If the timer expires before a release operation, the mutex releases
the code block or shared memory to other threads. A try-finally clause
can be used to make sure that the mutex gets released when an exception
occurs. The use of a timer or try-finally clause helps to prevent a
deadlock scenario.
Recursive Locks. Recursive
locks are locks that may be repeatedly acquired by the thread that
currently owns the lock without causing the thread to deadlock. No
other thread may acquire a recursive lock until the owner releases it
once for each time the owner acquired it.
Thus when using a recursive lock, be sure to balance acquire
operations with release operations.
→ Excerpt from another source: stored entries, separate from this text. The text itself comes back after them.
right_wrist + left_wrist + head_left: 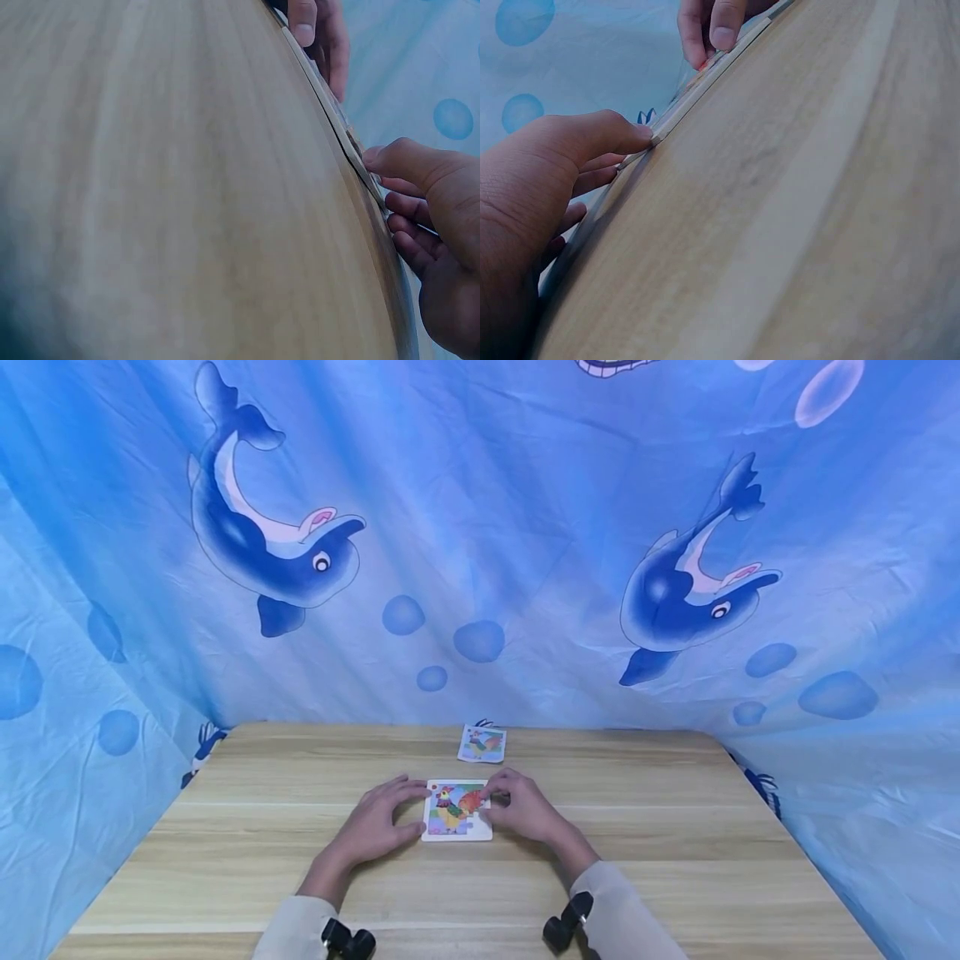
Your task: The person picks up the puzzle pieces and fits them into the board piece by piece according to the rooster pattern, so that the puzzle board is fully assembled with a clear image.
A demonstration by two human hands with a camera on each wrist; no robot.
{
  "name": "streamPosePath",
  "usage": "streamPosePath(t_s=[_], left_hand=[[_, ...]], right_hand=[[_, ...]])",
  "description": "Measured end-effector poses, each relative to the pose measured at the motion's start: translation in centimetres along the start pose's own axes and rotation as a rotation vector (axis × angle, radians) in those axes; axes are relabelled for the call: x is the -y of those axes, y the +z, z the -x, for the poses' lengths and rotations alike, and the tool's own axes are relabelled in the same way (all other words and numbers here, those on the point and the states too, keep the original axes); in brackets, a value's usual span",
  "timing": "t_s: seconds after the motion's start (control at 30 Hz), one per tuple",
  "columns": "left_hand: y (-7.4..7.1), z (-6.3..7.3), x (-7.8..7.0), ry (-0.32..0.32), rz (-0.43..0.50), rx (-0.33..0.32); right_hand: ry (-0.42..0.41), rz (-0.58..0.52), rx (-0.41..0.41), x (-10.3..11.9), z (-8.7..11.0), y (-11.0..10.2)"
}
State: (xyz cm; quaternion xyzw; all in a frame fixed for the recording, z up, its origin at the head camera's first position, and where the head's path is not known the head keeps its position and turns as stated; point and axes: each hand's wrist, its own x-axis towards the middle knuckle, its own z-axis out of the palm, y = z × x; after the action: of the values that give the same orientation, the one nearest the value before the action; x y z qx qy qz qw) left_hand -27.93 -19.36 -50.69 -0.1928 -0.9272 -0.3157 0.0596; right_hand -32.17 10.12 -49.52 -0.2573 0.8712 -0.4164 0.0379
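A small jigsaw puzzle (450, 814) with a colourful rooster picture lies in a white frame board, whose bare white part shows at the lower right. My left hand (378, 822) rests on the table with thumb and forefinger spread along the board's left edge, touching it. At the right edge, the bent thumb and forefinger of my right hand (521, 806) pinch at a puzzle piece by the rooster's orange tail; the fingertips mostly hide that piece. In the right wrist view, the thumb (382, 157) lies over the board's edge, with the other fingers curled beside it.
Behind the board, a card (482, 744) with the same rooster picture lies near the back edge of the wooden table (637, 793). A blue curtain (525, 568) with dolphins hangs behind and at both sides.
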Motion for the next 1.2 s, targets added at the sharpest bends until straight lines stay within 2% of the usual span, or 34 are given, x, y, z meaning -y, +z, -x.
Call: streamPosePath(t_s=[0.5,0.8,1.2], left_hand=[[-0.04,0.04,-0.27,-0.002,-0.004,0.0],[0.19,0.03,0.03,-0.005,-0.016,-0.011],[0.14,-0.01,0.03,-0.001,-0.007,-0.016]], right_hand=[[-0.018,0.026,0.006,-0.14,-0.3,0.13],[-0.069,0.142,0.012,-0.02,-0.83,0.58],[-0.07,0.178,0.028,0.61,-0.73,0.33]])
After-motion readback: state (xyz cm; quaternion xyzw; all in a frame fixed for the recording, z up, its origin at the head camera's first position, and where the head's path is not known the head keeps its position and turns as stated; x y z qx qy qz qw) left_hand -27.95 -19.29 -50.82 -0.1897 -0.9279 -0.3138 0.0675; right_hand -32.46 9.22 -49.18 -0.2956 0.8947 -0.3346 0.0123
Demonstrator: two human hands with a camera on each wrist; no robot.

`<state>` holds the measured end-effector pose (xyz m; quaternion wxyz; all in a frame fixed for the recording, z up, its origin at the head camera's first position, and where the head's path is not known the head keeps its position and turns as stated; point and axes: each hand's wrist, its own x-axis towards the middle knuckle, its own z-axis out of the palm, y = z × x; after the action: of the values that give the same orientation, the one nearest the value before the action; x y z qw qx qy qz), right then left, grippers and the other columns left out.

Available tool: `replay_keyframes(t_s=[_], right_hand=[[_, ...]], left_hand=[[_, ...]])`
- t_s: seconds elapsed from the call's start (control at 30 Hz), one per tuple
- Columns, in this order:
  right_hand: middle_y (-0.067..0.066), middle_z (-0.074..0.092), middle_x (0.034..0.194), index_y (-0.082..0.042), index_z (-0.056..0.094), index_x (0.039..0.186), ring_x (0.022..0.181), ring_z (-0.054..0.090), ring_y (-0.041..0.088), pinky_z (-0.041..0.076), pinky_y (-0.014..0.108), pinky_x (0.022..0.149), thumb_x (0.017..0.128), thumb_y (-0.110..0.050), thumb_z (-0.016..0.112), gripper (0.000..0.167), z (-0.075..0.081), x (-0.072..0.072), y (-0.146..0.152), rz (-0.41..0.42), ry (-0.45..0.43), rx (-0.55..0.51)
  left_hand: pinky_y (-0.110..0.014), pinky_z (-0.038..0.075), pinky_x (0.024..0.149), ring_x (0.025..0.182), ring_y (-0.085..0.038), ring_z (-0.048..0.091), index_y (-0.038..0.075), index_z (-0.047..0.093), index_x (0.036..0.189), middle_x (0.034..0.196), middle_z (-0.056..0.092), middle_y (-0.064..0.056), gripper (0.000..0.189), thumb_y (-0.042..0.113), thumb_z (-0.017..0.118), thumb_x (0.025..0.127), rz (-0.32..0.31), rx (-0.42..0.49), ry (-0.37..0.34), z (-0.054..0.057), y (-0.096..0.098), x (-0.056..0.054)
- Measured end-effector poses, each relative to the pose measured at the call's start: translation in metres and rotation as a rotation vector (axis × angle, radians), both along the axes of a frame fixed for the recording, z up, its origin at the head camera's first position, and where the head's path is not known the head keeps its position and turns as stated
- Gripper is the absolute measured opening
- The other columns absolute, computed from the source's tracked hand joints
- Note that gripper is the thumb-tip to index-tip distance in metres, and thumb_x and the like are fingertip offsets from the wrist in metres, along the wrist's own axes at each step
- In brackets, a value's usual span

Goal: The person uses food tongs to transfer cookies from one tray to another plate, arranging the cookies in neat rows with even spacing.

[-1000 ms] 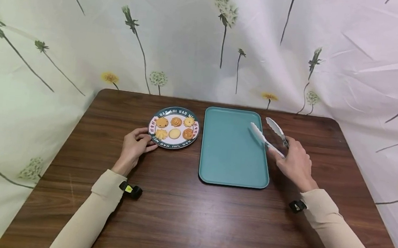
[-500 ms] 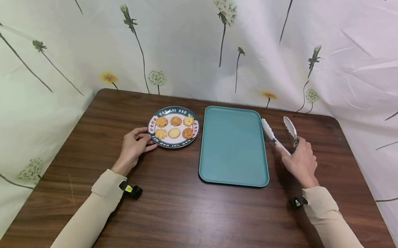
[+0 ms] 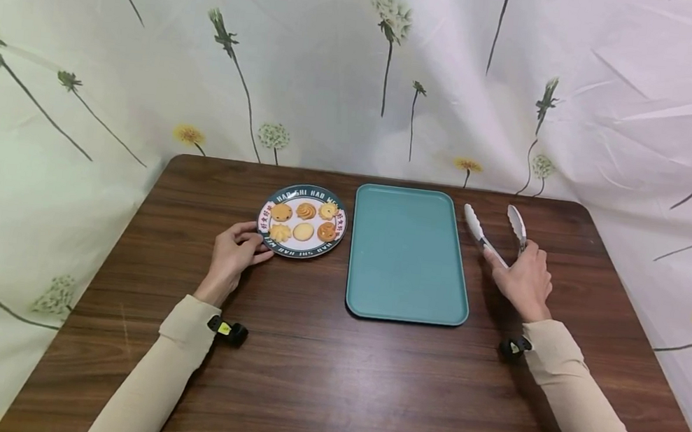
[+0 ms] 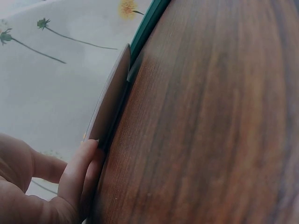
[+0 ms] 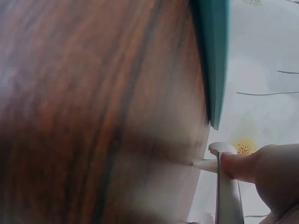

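At the left, my left hand (image 3: pixel 234 257) pinches the near-left rim of an oval plate (image 3: pixel 299 251). Several cookies (image 3: pixel 303 231) of different shapes lie on that plate, in two rows. The left wrist view shows my fingers (image 4: pixel 77 172) at the plate's edge, its underside (image 4: pixel 112 102) facing the camera. Over on the right, my right hand (image 3: pixel 524 280) grips a pair of metal tongs (image 3: pixel 476 228), whose arms are spread apart and point away from me. In the right wrist view my thumb lies against one tong arm (image 5: pixel 227 196). Nothing is between the scalloped tips.
A teal rectangular tray (image 3: pixel 408 258) lies between the plate and the tongs, with nothing on it. All of this is on a dark wooden table (image 3: pixel 328 383) with rounded far corners. A white curtain (image 3: pixel 330 66) printed with dandelions hangs behind the table.
My right hand has carried the tongs rightward, from over the tray's right edge to beside it, and their tips now point more straight ahead. The left hand and plate stay put.
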<state>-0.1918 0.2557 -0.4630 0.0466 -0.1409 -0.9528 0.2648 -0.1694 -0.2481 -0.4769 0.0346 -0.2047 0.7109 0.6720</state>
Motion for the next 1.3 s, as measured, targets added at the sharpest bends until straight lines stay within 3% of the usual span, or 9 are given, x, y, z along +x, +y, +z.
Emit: replay_keyframes(t_s=[0.5, 0.9, 1.3], right_hand=[[0.041, 0.042, 0.141, 0.005, 0.018, 0.162, 0.112, 0.052, 0.064, 0.049, 0.077, 0.087, 0.097, -0.051, 0.063, 0.097, 0.004, 0.006, 0.0, 0.088, -0.019, 0.042], [0.039, 0.042, 0.144, 0.0, 0.016, 0.164, 0.117, 0.051, 0.062, 0.049, 0.076, 0.081, 0.096, -0.051, 0.067, 0.1, 0.005, 0.017, 0.003, 0.137, -0.044, 0.103], [0.039, 0.026, 0.159, 0.003, 0.013, 0.164, 0.133, 0.036, 0.064, 0.046, 0.081, 0.088, 0.097, -0.045, 0.069, 0.099, 0.005, 0.029, -0.002, 0.225, 0.004, 0.104]], left_hand=[[-0.018, 0.066, 0.084, 0.086, -0.005, 0.065, 0.005, 0.04, 0.159, 0.118, 0.053, -0.01, 0.052, 0.005, 0.047, 0.107, -0.005, -0.001, -0.012, 0.0, 0.0, -0.002], [-0.02, 0.067, 0.083, 0.086, -0.006, 0.066, 0.004, 0.041, 0.158, 0.119, 0.054, -0.011, 0.052, 0.005, 0.048, 0.107, 0.002, -0.009, -0.016, -0.005, -0.006, -0.002], [-0.021, 0.068, 0.082, 0.082, -0.002, 0.071, 0.0, 0.035, 0.16, 0.136, 0.055, -0.021, 0.054, 0.014, 0.049, 0.11, -0.102, -0.029, -0.062, 0.004, -0.019, 0.0]])
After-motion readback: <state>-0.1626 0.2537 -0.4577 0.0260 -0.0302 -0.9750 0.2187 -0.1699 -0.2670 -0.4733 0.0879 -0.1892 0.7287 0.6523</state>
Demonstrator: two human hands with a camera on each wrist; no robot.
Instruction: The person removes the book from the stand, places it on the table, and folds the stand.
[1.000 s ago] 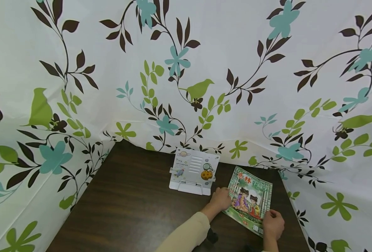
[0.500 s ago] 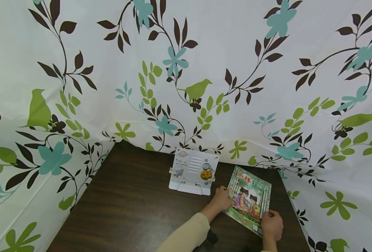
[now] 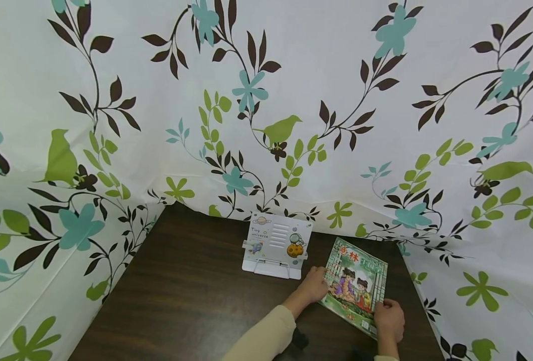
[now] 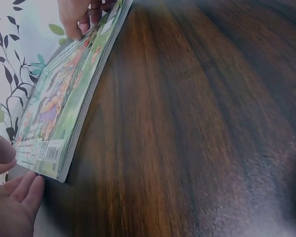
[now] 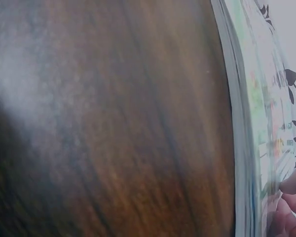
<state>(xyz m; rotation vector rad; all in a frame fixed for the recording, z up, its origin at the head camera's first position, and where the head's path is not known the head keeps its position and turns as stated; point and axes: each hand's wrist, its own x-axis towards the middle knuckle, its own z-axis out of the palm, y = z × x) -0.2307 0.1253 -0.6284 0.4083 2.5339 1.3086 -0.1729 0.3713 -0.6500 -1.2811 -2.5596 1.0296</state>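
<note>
A magazine (image 3: 354,288) with a green illustrated cover, showing two figures and large red characters, lies at the right of the dark wooden table. Its layered page edges show in both wrist views. On its left edge my left hand (image 3: 313,285) grips, thumb over the cover side and fingers at the edge in the left wrist view (image 4: 19,197). My right hand (image 3: 390,321) pinches the opposite edge near the lower right corner, its thumb (image 5: 293,181) on the cover in the right wrist view.
A white book stand (image 3: 277,245) with space drawings and the words "Tiny universe" stands at the back, left of the magazine. Dark tabletop (image 3: 181,296) spreads to the left. A curtain (image 3: 266,125) printed with leaves and birds hangs behind and along the sides.
</note>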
The best way to do this is to
lexically balance the operations around single-entry single-exit
blocks, as was shown for ordinary locks.
The recursive lock is most useful inside a recursive function. In
general, the recursive locks are slower than nonrecursive locks. An
example of recursive locks use is shown in Figure 4.10 below.
 |
| Figure
4.10 An Example of Recursive Lock Use |
Read-Write Locks. Read-Write
locks are also called shared-exclusive or multiple-read/single-write
locks or non-mutual exclusion semaphores. Read-write locks allow
simultaneous read access to multiple threads but limit the write access
to only one thread.
This type of lock can be used efficiently for those instances where
multiple threads need to read shared data simultaneously but do not
necessarily need to perform a write operation. For lengthy shared data,
it is sometimes better to break the data into smaller segments and
operate multiple read-write locks on the dataset rather than having a
data lock for a longer period of time.
Spin Locks.
Spin locks are non-blocking locks owned by a thread. Waiting threads
must "spin," that is, poll the state of a lock rather than get blocked.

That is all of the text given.